# TWO GREAT THINGS



## Allen1 (Apr 10, 2014)

1. I'm going to take the best and most beautiful woman in the world to be my wife this Sunday. I can't wait to start our new life together 

2. I'm going to audition for the voice may 31st @2pm in New Orleans wish me luck. I will get some tracks together and post them here next week. Y'all can let me know what you think.

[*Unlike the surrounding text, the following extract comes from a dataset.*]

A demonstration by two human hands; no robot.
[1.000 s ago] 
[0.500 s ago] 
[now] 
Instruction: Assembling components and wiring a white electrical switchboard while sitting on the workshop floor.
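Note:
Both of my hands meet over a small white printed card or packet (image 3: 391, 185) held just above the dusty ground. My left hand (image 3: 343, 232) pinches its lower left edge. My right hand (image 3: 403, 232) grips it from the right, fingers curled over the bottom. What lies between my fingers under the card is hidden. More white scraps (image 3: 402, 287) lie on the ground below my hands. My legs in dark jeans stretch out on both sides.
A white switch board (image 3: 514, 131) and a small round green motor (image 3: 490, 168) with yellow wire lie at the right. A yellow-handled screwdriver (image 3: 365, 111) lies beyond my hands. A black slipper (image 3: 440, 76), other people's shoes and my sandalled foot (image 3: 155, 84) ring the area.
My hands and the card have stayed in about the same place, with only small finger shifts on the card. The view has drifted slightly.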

Reactions: Like 6 | Way Cool 2 | +Karma 2 | Sincere 1


----------



## Tclem (Apr 10, 2014)

Congrats bud and best of luck

Reactions: Agree 2


----------



## Kevin (Apr 10, 2014)

Congrats Allen. Let's see some pics of you two. And what voice are you going to audition for? I don't get that. The voice for a documentary or something?Good luck whatever it is.


----------



## JR Custom Calls (Apr 10, 2014)

@Kevin http://en.wikipedia.org/wiki/The_Voice_(U.S._TV_series)

Reactions: Thank You! 1


----------



## Tclem (Apr 10, 2014)

Kevin said:


> Congrats Allen. Let's see some pics of you two. And what voice are you going to audition for? I don't get that. The voice for a documentary or something?Good luck whatever it is.

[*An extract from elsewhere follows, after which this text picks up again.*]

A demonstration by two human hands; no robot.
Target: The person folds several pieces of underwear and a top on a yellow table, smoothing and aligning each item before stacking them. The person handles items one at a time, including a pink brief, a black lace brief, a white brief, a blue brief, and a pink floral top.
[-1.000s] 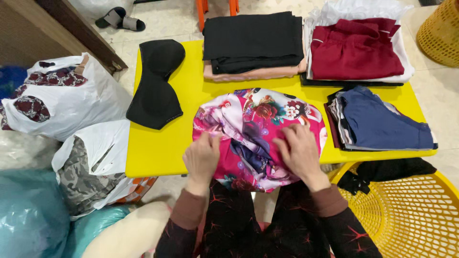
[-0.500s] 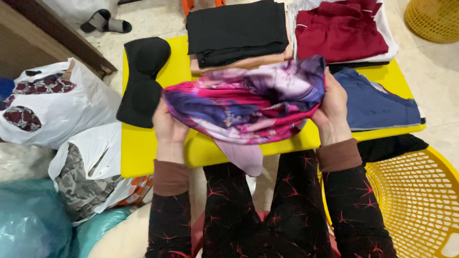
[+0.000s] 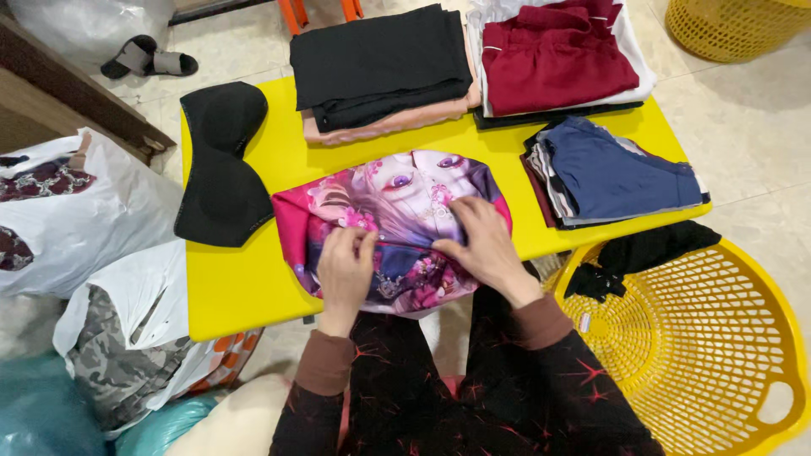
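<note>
Pressing down on a pink and purple printed cloth (image 3: 393, 224) at the 6 o'clock edge of the yellow desk (image 3: 241, 283), both hands side by side, near edge of the cloth hanging slightly over the desk's rim. Left hand (image 3: 345, 268) at 7 o'clock of the cloth, fingers curled and pinching a fold of the fabric. Right hand (image 3: 483, 245) at 5 o'clock of the cloth, fingers bent, fingertips gripping the same fold just beside the left hand. Dark sleeves with brown cuffs below both wrists.

Lying at 9 o'clock of the cloth, a black padded bra (image 3: 221, 165), close to but apart from it. Stacked at 12 o'clock, a pile of folded black clothes (image 3: 380, 63) on top of a peach piece. Resting at 1 o'clock, a folded maroon garment (image 3: 557, 59) on white fabric. Sitting at 3 o'clock, a stack of folded navy blue clothes (image 3: 612, 173) at the desk's edge. Standing on the floor at 4 o'clock, a yellow plastic basket (image 3: 710, 338) with a black garment (image 3: 638, 253) draped over its rim. Crowding the floor at 8 to 9 o'clock, white plastic bags (image 3: 80, 219) stuffed with clothes. Lying at 11 o'clock on the tiled floor, 1 pair of grey sandals (image 3: 148, 59).
</note>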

The "voice" of WB. Woops Kevin has that sewed up

Reactions: Funny 2


----------



## hobbit-hut (Apr 10, 2014)

Congratulation Allen, with your new wife in hand I bet you could do justice to a love song. What kind of music do you sing ?

Reactions: Thank You! 1


----------



## ripjack13 (Apr 10, 2014)

Congrats on both good things! 

Do you have a Woodbarter hat you could wear to the audition? Heh heh heh....

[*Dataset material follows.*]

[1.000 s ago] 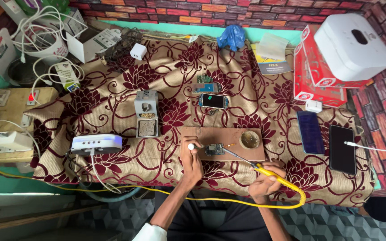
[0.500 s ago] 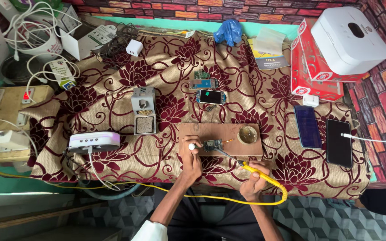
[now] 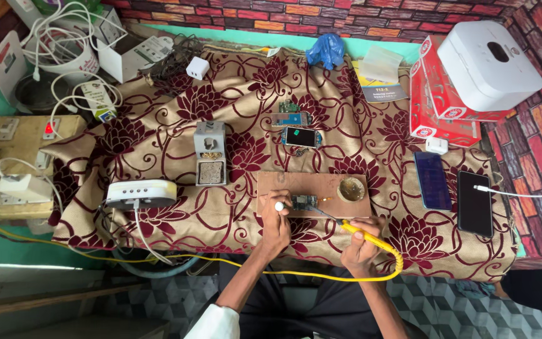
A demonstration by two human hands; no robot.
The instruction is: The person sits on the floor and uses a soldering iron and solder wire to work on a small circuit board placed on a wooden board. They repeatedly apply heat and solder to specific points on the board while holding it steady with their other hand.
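Desk (image 3: 239, 37) was covered w/ a gold-and-maroon floral cloth (image 3: 177, 125). White appliance (image 3: 489, 66) sat on red boxes (image 3: 443, 103) at far right. Two dark phones (image 3: 453, 191) lay flat near right edge, one w/ a white cable plugged in. Grey tool stand (image 3: 211, 152) stood left of centre, white box w/ buttons (image 3: 140, 193) just below-left. Blue bag (image 3: 325, 50) at back; white cables (image 3: 64, 37) piled at back left.

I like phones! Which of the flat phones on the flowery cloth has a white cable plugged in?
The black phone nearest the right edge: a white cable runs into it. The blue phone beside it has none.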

Reactions: Thank You! 1 | Creative 1


----------



## DKMD (Apr 10, 2014)

Congrats on both counts but especially the first!

Reactions: Thank You! 1


----------



## NYWoodturner (Apr 11, 2014)

Congratulations Allen. Thats a whole lot of pressure peaking in a short time, albeit all good pressure. Be sure to take the time to savor all the moments as they whiz by... All those moments will give you confidence when you step on stage. Be sure to post how to vote here. If I don't miss my guess that is one of those shows the public can vote.

Reactions: Thank You! 1


----------



## Kenbo (Apr 11, 2014)

This is exciting news for sure. Good luck in both ventures.

Reactions: Thank You! 1


----------



## Allen1 (Apr 12, 2014)

Wow guys thank y'all very much and I can't wait till Sunday. That is my main priority at the moment we just got our rings in today brushed tungsten with Celtic knot work. She loves them. I will do my best to savor the moments and try to take them all in. On to the voice for everyone that hasn't seen it it is a singing competition on NBC. And NY if I make it that far I most definitely will but I have to get through two more auditions before I make it to the televised auditions. Oh and I sing country music. I'm thinking about covering a Randy Travis or a Jamey Johnson song. Again thanks everyone so much I probably won't be on here very much this weekend so i will talk to y'all later

Reactions: Like 2


----------



## SENC (Apr 12, 2014)

Good luck!

Reactions: Thank You! 1


----------



## Allen1 (Apr 13, 2014)

Wow guys what a great day. I was a little bit nervous about having that many people in my house(because I'm a hermit) but it was great. We had a helluva time one of my friends surprised us by bringing a couple of mules with him and letting us go riding afterwards we rode about four miles. Funny story about that I had to stop and pee and apparently this mule has never been ground hobbled before and took off while I was in the midst of taking care of my business I had t run about a quarter of a mile to catch her lol. But the main thing is tha we made some great memories with family and friends. I just wanted to share this with my wood working family thanks guys and God bless

Reactions: Like 1 | Funny 1


----------



## DKMD (Apr 13, 2014)

I'd go with Jamey Johnson over Randy Travis, but that's just me. Good luck with the auditions!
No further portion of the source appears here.